**ACTION ITEM**: Your copy should hold exactly the lines from the beginning of the listing below through the line with "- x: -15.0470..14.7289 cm", without any pictures.

**WORKING DATA**:
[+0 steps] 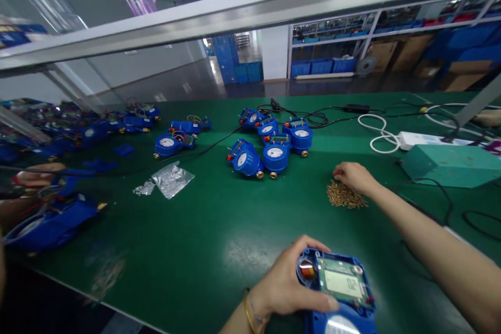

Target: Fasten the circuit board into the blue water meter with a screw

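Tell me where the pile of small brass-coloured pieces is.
In the head view, the brass-coloured pile lies right of centre on the green table, at the right hand and to the left of the teal box.

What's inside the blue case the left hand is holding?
Inside the blue case: a green circuit board with a pale screen. Whatever lies under the board is covered.

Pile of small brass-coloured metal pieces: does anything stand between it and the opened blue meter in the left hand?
Nothing visible stands between them. Green tabletop runs from the pile of small brass-coloured metal pieces, where the right hand is, to the opened blue meter that the left hand holds.
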The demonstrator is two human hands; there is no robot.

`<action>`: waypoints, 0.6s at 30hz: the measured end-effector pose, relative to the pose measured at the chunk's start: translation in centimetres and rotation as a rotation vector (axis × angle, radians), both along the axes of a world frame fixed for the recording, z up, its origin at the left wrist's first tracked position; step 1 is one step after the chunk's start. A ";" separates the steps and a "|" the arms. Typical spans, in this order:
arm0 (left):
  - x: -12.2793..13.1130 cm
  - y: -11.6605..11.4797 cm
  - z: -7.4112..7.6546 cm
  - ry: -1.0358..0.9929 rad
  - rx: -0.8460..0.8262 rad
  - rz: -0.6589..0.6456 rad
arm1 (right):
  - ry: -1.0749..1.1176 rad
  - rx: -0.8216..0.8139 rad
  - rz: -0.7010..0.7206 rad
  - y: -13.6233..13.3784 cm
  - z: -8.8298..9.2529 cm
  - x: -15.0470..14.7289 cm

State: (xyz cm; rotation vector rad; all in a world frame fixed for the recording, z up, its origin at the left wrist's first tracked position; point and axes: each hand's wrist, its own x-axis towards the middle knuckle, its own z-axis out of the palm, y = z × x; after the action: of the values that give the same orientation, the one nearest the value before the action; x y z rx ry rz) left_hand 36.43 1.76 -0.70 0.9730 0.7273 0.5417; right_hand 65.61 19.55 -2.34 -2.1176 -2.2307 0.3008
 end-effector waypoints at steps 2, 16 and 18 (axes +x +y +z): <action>0.0 0.0 -0.3 -0.005 0.024 0.007 | -0.054 -0.052 0.035 0.7 -0.1 -0.4; 0.7 0.3 -0.5 -0.035 0.260 -0.009 | -0.294 -0.259 -0.097 2.0 0.5 -3.3; 0.8 0.3 -0.7 -0.048 0.284 -0.010 | -0.303 -0.233 -0.117 1.2 1.2 -3.1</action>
State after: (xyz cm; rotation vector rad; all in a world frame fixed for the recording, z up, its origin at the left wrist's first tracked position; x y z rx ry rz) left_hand 37.21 2.08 -1.36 1.2224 0.6120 0.6694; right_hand 62.53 20.70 -1.11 -2.5584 -2.3113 0.2594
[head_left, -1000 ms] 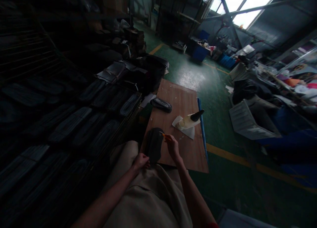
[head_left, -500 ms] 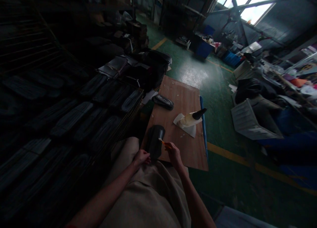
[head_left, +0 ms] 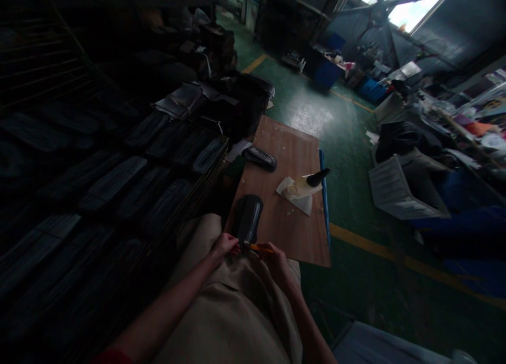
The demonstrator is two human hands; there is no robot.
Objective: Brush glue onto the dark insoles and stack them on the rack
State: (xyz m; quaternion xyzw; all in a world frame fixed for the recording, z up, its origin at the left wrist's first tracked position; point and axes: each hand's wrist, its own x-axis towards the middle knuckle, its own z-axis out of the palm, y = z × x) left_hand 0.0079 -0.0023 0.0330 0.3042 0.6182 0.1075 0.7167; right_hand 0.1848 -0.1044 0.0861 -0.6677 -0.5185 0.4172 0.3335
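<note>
A dark shoe sole lies on a wooden board across my lap, with a pale wet streak along its right side. My left hand is closed at the sole's near end, fingers pinched on its edge. Held in my right hand is a small brush with an orange handle; its tip touches the sole's near end. Beyond it, a second dark sole with a pale outlined rim rests on the board. A cream bottle with a black nozzle leans on a white sheet to the right.
The wooden board reaches away from my lap. Racks of many dark soles stand close on the left. On the right are a light crate and heaped materials. Green floor with yellow lines runs along the board's right side.
My right hand has drawn the brush toward me along the sole's right side, and the pale streak is now longer. My left hand has stayed at the near end.
</note>
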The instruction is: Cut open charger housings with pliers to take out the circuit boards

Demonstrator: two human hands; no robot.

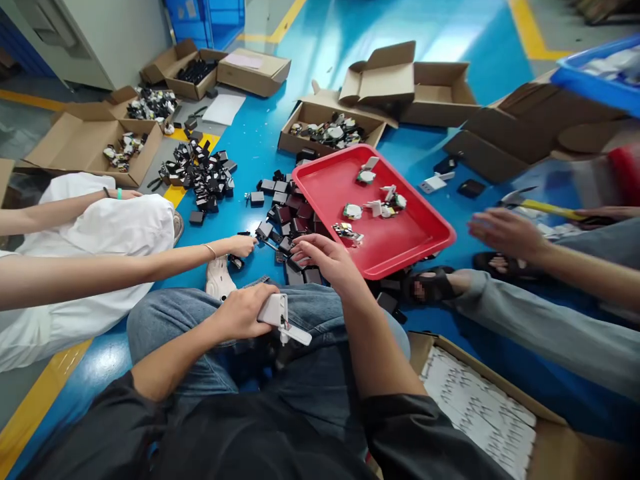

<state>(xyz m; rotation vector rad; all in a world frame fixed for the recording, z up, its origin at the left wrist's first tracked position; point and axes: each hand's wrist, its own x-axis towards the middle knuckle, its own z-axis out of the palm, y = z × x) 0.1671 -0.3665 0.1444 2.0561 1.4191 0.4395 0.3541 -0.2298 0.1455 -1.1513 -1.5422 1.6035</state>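
Your left hand (243, 312) is closed around a white charger casing (273, 310) and holds it over your lap, with a narrow white flap (296, 335) jutting from the casing's lower end. Your right hand (327, 261) reaches forward, palm down, its fingers curled over the near edge of a heap of black housings (285, 217) on the blue floor (250, 153); you cannot tell whether it pinches one. Just right of that hand sits a red tray (405, 243), tilted and resting partly on the black pieces, with a few small circuit boards (353, 212) scattered in it. From the left, a co-worker's hand (243, 245) touches the same heap. From the right, another person's hand (503, 232) hovers, blurred, near a hammer (543, 207) with a yellow handle. Open cardboard boxes (330, 130) holding more parts lie beyond the tray, and a box of white pieces (475, 407) sits beside your right knee.
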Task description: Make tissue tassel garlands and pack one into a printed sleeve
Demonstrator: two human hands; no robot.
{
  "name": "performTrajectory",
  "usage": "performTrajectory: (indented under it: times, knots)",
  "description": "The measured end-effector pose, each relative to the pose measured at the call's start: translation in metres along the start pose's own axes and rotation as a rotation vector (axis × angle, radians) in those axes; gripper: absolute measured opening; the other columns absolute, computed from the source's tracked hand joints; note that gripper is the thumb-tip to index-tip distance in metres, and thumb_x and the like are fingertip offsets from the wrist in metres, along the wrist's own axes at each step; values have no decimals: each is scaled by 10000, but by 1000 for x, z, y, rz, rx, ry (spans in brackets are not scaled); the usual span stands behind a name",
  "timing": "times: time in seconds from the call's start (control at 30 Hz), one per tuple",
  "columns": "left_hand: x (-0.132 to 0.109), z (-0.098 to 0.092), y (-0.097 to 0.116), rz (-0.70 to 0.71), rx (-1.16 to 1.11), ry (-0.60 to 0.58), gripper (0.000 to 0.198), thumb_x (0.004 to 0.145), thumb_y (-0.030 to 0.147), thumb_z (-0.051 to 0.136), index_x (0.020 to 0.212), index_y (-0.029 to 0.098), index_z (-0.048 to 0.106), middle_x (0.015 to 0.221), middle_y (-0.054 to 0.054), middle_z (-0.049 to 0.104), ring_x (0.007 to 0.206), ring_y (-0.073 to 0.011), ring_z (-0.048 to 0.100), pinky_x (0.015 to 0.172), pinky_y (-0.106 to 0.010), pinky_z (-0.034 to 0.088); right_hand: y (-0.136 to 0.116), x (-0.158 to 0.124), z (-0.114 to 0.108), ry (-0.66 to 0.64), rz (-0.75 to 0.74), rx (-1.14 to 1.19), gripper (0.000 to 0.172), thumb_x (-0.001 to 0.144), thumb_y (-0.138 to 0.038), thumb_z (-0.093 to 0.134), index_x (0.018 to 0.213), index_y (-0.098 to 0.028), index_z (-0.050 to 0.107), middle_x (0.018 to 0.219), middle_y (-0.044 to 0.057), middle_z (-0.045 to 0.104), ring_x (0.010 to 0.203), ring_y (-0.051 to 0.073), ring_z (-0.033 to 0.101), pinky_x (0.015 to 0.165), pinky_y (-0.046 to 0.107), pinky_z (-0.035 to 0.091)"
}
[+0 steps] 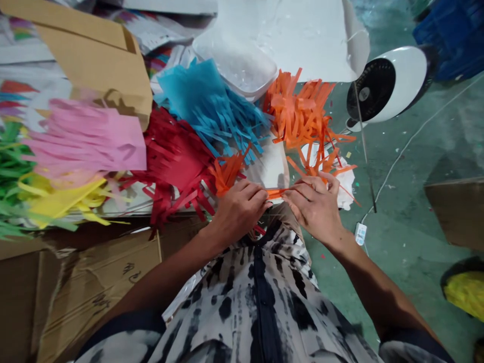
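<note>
An orange fringed paper [275, 193] is stretched between my hands near the table's front edge, its strips fanning out past each hand. My left hand [242, 204] has its fingers closed on the twisted middle part. My right hand [315, 201] pinches the same piece a short way to the right. Behind them lies a pile of orange fringed paper [297, 108]. Blue fringed paper [212, 101] and red fringed paper [179, 156] lie to the left of it.
Pink [91, 138], yellow [64, 196] and green fringes [11, 176] lie at the left. A cardboard box [94, 55] and white plastic tray [238, 65] stand behind. A fan [393, 83] and cable [403, 151] are at the right.
</note>
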State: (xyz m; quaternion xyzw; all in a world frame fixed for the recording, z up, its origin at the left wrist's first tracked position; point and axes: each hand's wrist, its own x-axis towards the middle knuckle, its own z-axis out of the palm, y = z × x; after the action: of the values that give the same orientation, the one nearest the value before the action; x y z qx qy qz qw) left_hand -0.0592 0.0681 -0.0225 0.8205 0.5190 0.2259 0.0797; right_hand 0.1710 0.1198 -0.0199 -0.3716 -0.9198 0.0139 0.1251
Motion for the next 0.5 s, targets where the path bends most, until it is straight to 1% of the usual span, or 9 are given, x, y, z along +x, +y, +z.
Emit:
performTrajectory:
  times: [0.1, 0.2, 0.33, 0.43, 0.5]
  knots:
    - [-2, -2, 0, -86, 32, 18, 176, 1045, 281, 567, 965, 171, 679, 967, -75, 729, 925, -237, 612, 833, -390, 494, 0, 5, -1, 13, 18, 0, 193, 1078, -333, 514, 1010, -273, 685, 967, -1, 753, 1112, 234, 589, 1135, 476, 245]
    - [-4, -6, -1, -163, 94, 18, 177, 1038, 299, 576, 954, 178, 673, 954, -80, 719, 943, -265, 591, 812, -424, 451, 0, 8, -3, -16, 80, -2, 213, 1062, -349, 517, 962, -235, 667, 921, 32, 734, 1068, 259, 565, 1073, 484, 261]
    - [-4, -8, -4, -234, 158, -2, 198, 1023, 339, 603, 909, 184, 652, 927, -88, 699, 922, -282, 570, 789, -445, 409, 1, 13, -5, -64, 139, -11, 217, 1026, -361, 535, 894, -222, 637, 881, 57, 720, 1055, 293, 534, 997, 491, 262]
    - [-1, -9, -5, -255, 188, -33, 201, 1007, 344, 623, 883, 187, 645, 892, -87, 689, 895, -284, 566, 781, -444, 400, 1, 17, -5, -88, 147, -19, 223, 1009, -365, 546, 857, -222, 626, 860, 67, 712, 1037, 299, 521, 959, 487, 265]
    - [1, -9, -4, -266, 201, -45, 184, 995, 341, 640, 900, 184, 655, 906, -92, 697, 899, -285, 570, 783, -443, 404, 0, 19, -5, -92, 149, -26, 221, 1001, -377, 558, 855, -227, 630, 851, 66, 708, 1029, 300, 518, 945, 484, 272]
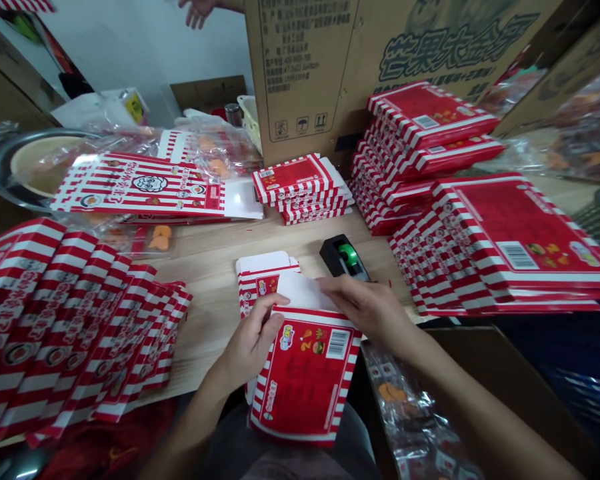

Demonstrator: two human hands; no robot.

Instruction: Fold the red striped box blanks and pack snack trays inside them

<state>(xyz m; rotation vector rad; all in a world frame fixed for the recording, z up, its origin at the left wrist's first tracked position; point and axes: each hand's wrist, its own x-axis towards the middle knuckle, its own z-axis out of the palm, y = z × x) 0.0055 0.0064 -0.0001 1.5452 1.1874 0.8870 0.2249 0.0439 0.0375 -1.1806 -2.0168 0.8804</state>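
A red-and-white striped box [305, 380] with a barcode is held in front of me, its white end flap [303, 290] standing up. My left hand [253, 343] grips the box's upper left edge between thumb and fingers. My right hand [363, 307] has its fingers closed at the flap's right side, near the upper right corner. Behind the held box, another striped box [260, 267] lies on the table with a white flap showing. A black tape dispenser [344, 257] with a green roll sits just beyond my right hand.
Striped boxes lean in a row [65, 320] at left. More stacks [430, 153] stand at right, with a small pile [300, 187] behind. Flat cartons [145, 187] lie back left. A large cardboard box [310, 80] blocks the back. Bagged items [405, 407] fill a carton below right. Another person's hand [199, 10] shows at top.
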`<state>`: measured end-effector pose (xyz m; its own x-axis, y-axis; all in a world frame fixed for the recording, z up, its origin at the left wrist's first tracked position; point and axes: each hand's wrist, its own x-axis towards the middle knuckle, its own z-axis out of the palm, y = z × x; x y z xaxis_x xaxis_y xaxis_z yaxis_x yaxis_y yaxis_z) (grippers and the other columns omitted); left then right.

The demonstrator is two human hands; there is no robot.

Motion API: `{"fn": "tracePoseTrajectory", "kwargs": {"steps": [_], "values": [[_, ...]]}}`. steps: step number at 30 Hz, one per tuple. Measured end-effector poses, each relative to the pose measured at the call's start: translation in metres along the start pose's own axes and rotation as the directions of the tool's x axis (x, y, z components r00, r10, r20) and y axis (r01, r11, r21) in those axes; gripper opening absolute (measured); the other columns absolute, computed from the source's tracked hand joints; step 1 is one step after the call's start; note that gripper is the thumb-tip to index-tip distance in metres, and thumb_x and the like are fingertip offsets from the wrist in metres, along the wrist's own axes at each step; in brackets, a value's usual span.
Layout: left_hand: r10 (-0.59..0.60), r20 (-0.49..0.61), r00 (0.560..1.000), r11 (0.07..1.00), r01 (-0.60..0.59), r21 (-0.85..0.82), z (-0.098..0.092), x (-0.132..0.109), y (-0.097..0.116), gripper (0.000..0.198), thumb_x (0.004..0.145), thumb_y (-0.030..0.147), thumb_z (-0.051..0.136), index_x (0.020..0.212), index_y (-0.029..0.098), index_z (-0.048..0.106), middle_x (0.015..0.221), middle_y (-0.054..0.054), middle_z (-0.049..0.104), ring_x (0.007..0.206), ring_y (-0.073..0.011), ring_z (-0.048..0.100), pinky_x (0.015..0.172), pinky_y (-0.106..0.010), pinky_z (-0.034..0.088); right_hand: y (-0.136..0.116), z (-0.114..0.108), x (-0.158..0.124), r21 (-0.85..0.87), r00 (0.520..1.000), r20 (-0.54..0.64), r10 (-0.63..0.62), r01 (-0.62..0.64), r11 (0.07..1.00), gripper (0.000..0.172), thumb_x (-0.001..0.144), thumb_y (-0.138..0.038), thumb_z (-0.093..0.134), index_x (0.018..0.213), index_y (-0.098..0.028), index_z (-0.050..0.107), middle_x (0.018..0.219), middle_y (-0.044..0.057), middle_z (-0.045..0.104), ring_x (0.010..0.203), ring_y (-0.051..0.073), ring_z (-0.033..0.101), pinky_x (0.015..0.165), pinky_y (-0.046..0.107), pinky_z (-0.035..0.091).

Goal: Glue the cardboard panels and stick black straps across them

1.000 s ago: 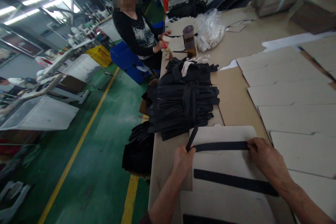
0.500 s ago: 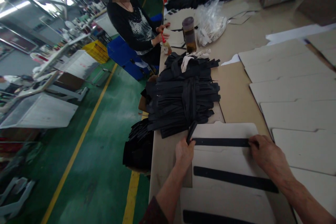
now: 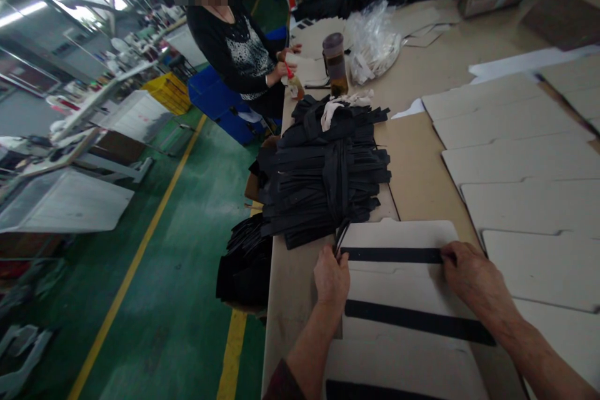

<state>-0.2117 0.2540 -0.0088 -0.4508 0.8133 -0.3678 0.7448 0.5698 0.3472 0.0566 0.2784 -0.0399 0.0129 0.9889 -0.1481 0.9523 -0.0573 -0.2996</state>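
Observation:
A black strip (image 3: 394,255) lies across a pale board (image 3: 403,232), stretched between my two hands. My left hand (image 3: 332,274) is closed at the strip's left end, with more black strips poking up between its fingers. At the other end, my right hand (image 3: 471,272) pinches the strip near the board's right edge. Nearer to me, a second black strip (image 3: 422,322) and a third strip (image 3: 379,390) rest on overlapping pale boards. Just beyond my left hand is a pile of black strips (image 3: 304,190), tied in bundles.
Rows of pale boards (image 3: 529,206) overlap on the right. Farther off stand a lidded bottle (image 3: 335,65) and a clear plastic bag (image 3: 377,44). A co-worker (image 3: 234,44) handles boards at the table's left side. Below the left edge sits a box of black pieces (image 3: 244,269).
My hands stay at the strip's two ends. The strips standing up from my left hand have turned slightly, and the whole view has shifted a little.

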Motion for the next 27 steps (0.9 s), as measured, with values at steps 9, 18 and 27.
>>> {"fn": "tracePoseTrajectory", "kwargs": {"steps": [9, 18, 27], "values": [[0.173, -0.01, 0.985, 0.985, -0.173, -0.022, 0.008, -0.003, 0.003, 0.017, 0.089, 0.018, 0.054, 0.101, 0.021, 0.067, 0.108, -0.006, 0.067, 0.098, -0.0176, 0.064, 0.087, -0.024, 0.043, -0.007, -0.007, 0.007, -0.072, 0.991, 0.13, 0.013, -0.004, 0.997, 0.022, 0.093, -0.015, 0.04, 0.099, -0.013, 0.061, 0.101, 0.015, 0.065, 0.081, 0.025, 0.066, 0.071, 0.034, 0.046], [0.097, 0.017, 0.995, 0.995, -0.097, -0.03, 0.008, 0.003, 0.01, 0.02, 0.081, 0.035, 0.07, 0.092, 0.019, 0.064, 0.099, -0.006, 0.068, 0.092, -0.0194, 0.064, 0.08, -0.026, 0.044, -0.012, -0.015, 0.014, 0.013, 0.984, 0.175, 0.017, -0.019, 1.0, 0.016, 0.091, -0.026, 0.054, 0.087, -0.013, 0.063, 0.089, 0.013, 0.067, 0.083, 0.025, 0.064, 0.077, 0.035, 0.047], [0.082, 0.074, 0.994, 0.995, -0.086, 0.052, 0.011, 0.011, 0.007, 0.027, 0.082, 0.041, 0.068, 0.099, 0.021, 0.06, 0.103, -0.005, 0.066, 0.092, -0.0208, 0.064, 0.076, -0.028, 0.043, -0.005, -0.008, 0.017, 0.071, 0.981, 0.187, 0.042, -0.056, 0.996, 0.011, 0.09, -0.027, 0.059, 0.085, -0.017, 0.057, 0.087, 0.008, 0.06, 0.075, 0.02, 0.059, 0.07, 0.031, 0.045]]}}
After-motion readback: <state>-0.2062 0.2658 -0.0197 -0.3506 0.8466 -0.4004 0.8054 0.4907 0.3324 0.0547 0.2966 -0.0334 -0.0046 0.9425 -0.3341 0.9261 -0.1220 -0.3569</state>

**EXERCISE ANSWER**:
[+0 steps] 

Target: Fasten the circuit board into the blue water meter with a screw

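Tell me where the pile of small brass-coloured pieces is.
In the head view, the brass-coloured pile lies right of centre on the green table, at the right hand and to the left of the teal box.

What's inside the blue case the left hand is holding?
Inside the blue case: a green circuit board with a pale screen. Whatever lies under the board is covered.

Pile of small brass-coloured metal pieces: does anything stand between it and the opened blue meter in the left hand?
Nothing visible stands between them. Green tabletop runs from the pile of small brass-coloured metal pieces, where the right hand is, to the opened blue meter that the left hand holds.
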The demonstrator is two human hands; there is no robot.

`<action>`: waypoints, 0.6s at 30hz: the measured end-effector pose, relative to the pose measured at the chunk's start: translation in centimetres and rotation as a rotation vector (axis × angle, radians), both along the axes of a world frame fixed for the recording, z up, its origin at the left wrist's first tracked position; step 1 is one step after the chunk's start. A ";" separates the steps and a "|" the arms. Typical spans, in this order:
arm0 (left):
  - x: -12.2793..13.1130 cm
  - y: -11.6605..11.4797 cm
  - z: -7.4112..7.6546 cm
  - ry: -1.0358..0.9929 rad
  - rx: -0.8460..0.8262 rad
  - rz: -0.6589..0.6456 rad
arm1 (right):
  - ry: -1.0749..1.1176 rad
  - rx: -0.8216..0.8139 rad
  - rz: -0.7010..0.7206 rad
  - y: -13.6233..13.3784 cm
  - z: -8.8298..9.2529 cm
  - x: -15.0470..14.7289 cm

A complete answer has now been given to the exercise.